(The data)
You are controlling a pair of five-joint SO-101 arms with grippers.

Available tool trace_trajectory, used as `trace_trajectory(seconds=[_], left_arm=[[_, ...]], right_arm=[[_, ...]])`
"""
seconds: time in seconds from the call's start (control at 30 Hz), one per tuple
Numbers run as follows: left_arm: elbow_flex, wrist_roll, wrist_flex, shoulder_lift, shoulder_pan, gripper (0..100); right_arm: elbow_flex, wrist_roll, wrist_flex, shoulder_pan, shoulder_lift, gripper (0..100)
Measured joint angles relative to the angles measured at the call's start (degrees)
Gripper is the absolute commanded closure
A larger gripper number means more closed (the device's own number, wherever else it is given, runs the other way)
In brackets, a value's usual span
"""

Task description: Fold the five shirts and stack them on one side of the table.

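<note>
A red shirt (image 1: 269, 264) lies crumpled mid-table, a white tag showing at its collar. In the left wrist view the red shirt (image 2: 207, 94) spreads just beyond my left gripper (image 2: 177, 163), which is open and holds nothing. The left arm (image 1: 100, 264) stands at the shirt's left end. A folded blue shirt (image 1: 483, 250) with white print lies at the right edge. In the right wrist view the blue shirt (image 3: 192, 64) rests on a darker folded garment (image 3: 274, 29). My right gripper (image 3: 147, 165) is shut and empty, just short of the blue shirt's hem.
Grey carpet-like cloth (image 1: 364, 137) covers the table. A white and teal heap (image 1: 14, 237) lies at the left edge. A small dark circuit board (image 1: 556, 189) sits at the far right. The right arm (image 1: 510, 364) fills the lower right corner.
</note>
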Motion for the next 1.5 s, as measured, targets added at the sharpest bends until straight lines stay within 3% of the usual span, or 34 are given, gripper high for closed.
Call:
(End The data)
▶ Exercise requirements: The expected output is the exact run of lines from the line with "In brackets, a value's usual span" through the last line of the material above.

▶ Task output:
In brackets, a value's usual span
"""

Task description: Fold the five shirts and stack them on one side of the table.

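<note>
A red shirt (image 1: 269, 264) lies crumpled mid-table, a white tag showing at its collar. In the left wrist view the red shirt (image 2: 207, 94) spreads just beyond my left gripper (image 2: 177, 163), which is open and holds nothing. The left arm (image 1: 100, 264) stands at the shirt's left end. A folded blue shirt (image 1: 483, 250) with white print lies at the right edge. In the right wrist view the blue shirt (image 3: 192, 64) rests on a darker folded garment (image 3: 274, 29). My right gripper (image 3: 147, 165) is shut and empty, just short of the blue shirt's hem.
Grey carpet-like cloth (image 1: 364, 137) covers the table. A white and teal heap (image 1: 14, 237) lies at the left edge. A small dark circuit board (image 1: 556, 189) sits at the far right. The right arm (image 1: 510, 364) fills the lower right corner.
</note>
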Motion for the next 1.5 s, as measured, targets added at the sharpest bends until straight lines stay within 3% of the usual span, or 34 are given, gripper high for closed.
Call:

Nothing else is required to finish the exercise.